## What you are asked to do
When you reach the line containing "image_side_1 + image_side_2" in the data below, begin returning lines exactly as written, and stop once the line containing "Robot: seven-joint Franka" has been returned.

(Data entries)

- Opening Delimiter -

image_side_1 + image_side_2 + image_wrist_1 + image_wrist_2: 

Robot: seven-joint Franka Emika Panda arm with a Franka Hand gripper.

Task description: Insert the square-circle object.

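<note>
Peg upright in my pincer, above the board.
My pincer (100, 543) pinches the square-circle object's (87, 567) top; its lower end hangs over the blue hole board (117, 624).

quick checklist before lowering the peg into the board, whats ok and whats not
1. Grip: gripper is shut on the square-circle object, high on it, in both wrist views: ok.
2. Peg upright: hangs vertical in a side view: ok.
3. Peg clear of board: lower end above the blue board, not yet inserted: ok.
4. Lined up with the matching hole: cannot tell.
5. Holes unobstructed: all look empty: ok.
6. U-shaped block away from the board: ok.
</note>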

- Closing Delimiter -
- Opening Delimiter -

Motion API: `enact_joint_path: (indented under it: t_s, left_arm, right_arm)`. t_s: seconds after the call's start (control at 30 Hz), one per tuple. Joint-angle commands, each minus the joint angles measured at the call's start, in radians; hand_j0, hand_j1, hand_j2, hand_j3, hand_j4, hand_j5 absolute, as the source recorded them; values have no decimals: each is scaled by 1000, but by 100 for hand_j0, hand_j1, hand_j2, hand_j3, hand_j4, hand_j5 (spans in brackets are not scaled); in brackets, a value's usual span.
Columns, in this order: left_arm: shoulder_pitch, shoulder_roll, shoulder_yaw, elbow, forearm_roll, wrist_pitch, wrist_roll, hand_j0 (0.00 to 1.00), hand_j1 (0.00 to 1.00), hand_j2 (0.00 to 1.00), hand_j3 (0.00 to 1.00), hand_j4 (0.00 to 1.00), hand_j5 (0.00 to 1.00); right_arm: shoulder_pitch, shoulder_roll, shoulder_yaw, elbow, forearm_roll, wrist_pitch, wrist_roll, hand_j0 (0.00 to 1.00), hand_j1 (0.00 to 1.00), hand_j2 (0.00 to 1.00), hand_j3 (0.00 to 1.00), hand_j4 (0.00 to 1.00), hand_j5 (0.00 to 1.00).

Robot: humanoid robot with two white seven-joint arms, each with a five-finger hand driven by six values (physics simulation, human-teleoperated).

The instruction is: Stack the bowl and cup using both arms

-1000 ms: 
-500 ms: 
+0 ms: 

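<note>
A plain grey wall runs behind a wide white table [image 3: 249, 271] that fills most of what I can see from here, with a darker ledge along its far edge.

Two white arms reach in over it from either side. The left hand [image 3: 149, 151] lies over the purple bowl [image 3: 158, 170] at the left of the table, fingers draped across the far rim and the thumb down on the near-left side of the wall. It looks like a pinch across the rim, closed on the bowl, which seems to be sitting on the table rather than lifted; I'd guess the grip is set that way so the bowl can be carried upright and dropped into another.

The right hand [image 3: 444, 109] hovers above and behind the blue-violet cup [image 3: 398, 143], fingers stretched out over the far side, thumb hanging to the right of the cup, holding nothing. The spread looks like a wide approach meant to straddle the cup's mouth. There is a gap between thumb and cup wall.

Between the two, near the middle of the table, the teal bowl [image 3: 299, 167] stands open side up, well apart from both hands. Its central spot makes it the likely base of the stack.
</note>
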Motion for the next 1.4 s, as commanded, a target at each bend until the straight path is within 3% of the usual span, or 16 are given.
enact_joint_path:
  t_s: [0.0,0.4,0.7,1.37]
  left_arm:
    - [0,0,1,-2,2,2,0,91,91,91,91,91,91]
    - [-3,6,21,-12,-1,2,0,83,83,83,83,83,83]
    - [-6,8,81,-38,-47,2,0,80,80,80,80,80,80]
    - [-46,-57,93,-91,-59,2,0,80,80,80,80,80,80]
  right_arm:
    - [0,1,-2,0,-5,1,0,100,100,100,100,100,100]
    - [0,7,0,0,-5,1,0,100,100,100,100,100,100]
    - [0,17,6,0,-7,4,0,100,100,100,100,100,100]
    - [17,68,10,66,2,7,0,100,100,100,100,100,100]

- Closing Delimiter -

## Written answer
image_side_1 + image_side_2 + image_wrist_1 + image_wrist_2: 

Robot: seven-joint Franka Emika Panda arm with a Franka Hand gripper.

The output has been completed.